### What you will do
Scan the material below and count each line with the string "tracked". Reply with the count alone.

### Data below
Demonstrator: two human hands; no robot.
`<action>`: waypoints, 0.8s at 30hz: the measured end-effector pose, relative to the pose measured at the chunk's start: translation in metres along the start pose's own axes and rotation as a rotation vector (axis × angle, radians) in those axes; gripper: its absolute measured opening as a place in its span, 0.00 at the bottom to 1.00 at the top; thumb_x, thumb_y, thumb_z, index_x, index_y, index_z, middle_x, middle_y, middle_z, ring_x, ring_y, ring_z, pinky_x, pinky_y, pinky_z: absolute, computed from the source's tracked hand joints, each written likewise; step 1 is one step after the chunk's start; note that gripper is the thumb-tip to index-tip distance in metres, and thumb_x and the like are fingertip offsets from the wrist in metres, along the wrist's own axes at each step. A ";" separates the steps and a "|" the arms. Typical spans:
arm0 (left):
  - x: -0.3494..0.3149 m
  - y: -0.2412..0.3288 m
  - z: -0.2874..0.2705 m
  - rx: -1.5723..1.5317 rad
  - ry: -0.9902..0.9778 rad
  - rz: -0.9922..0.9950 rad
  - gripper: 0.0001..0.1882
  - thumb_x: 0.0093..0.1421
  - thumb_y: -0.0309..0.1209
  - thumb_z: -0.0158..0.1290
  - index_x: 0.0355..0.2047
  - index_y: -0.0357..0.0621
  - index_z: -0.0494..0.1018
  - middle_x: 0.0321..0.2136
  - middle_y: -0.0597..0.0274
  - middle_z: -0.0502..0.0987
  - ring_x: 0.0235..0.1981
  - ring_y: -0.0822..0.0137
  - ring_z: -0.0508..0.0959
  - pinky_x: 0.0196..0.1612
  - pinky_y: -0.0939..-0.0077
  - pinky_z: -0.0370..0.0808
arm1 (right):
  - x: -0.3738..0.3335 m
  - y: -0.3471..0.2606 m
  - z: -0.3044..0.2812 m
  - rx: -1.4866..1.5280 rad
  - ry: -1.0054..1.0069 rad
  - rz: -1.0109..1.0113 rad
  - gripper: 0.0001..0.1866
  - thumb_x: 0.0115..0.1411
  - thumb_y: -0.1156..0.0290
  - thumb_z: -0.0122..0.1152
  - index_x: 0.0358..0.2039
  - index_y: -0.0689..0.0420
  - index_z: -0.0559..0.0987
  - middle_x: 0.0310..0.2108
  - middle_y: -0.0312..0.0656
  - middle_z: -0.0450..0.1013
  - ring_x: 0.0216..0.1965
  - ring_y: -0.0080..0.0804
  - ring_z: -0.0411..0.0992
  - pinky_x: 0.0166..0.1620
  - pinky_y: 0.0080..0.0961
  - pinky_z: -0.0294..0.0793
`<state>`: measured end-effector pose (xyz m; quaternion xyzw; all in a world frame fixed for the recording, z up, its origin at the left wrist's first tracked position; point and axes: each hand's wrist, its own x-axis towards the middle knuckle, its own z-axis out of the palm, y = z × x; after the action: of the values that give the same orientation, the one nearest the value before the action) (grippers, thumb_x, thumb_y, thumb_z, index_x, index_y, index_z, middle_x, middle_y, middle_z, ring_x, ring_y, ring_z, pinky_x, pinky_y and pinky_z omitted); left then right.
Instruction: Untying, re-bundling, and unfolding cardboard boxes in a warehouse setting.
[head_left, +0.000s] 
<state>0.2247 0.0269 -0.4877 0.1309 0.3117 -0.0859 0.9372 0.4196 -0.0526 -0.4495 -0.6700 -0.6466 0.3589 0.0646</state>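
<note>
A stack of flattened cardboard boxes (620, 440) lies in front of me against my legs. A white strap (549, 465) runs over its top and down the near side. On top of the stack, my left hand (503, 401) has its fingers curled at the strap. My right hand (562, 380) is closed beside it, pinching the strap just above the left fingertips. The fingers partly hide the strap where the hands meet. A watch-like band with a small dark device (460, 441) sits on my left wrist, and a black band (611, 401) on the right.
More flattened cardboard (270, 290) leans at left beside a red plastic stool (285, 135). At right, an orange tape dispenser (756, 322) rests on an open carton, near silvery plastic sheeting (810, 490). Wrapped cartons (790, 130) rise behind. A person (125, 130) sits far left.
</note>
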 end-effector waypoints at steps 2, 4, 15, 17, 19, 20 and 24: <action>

### Response
2